15Je pense ici à Pierre Hadot qui aborde cette question quand il parle du discrédit de la marchandise : c’est la personne (ou la vertu) contre la richesse, contre la marchandise. C’est un thème qu’on retrouve notamment dans la morale chrétienne – Jésus qui chasse les marchands du temple –, et c’est quelque chose qui est ressenti d’une certaine façon par les gens d’Attac, notamment la nécessité de chasser par exemple les tenants, les représentants des grandes entreprises de l’enseignement de l’économie, ce qui est un thème d’actualité puisqu’il y a eu ce problème au lycée Louis-le-Grand.
16CITéS. — La résistance implique-t.elle pour vous une forme de désobéissance civique ?
17C. C. — Je crois que ce qui est crucial, et Thoreau le dit très bien, c’est qu’il est parfois nécessaire de s’opposer au gouvernement civil par la force.

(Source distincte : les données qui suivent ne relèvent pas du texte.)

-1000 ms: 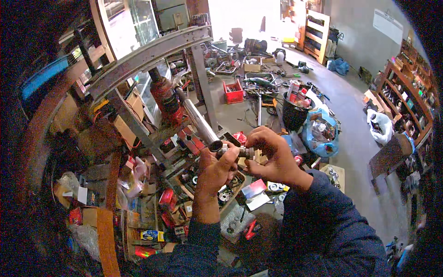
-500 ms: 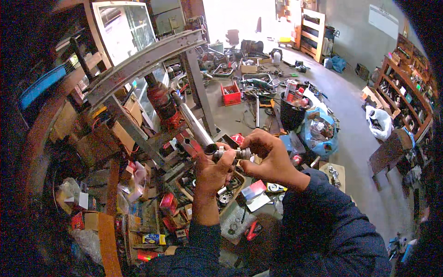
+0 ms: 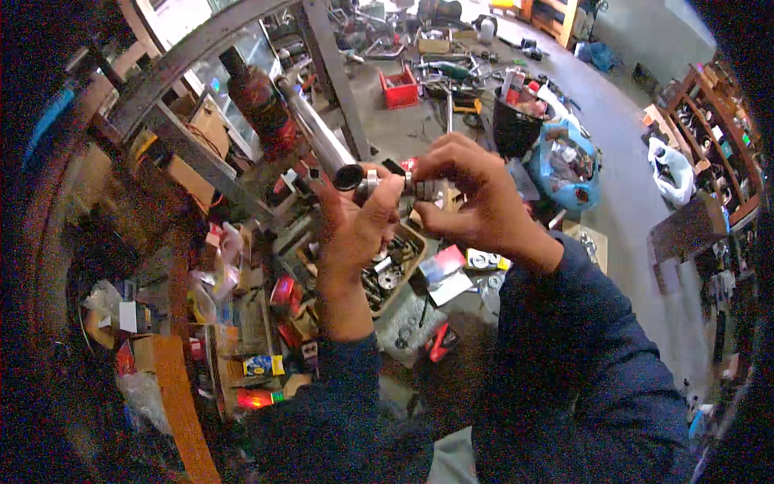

C’est quelque chose que l’on trouve également dans la Résistance. Il ne faut pas négliger le fait que la résistance c’est aussi un concept psychanalytique, c’est-à-dire qu’il y a quelque chose qui ne se fait pas de soi-même, quelque chose qui s’impose, qui résiste : c’est une sorte d’évidence qui s’impose au sujet, au sujet politique, à la personne, comme la nécessité de s’opposer à un ordre vécu comme inique. C’est plutôt dans le vécu qu’on trouve cette nécessité d’être debout, cette nécessité de s’opposer à ce qui a tendance à apparaître comme évident ou devant être accepté de tous. C’est précisément cette pseudo-évidence qui est remise en cause par le niveau élémentaire de la conscience du résistant.
18CITéS. — Mais peut-on aller aujourd’hui dans la résistance jusqu’à la rupture du cadre légal ?
19C. C. — La rupture du cadre légal, c’est une question qui se pose au deuxième degré. L’action politique classique de résistance conduit, bien entendu, à remettre en cause les pouvoirs politiques. Et les pouvoirs politiques peuvent déterminer eux-mêmes ce qui est légal et ce qui n’est pas légal. C’était Goebbels, je crois, qui disait : « C’est nous qui définissons ce qu’est le droit. » Très bien. Mais, en face de ça, les autres peuvent dire, de la même façon : « C’est nous qui refusons que vous décidiez ce qu’est le droit », et donc, à ce moment-là, on entre dans la délibération, on sort du totalitarisme, et on entre dans la délibération démocratique qui consiste à élaborer le droit par discussion, par conversation.
20Parler de légalité sans permettre un examen critique de ce qu’est la loi, de ses conditions d’élaboration, c’est insupportable. Un tel contexte, où la légalité est définie par certains, conduit inévitablement à une sorte de devoir supérieur qui est la nécessité d’avoir un comportement radical, que l’on peut considérer comme la nécessité de résister. Et le fait d’être un homme se réfugie d’une certaine façon, se cristallise dans cette simple possibilité de dire NON. Résister, c’est peut-être d’abord dire non, avant de pouvoir construire, avant d’avoir un programme. Le programme de la Résistance, c’est le 15 mars 1944 – bien après le 18 juin 1940. Il a fallu tout ce temps-là, il a fallu quatre ans pour dire non avant d’oser dire quelque chose, avant d’oser dire oui, d’oser se projeter dans l’avenir sous forme de programme.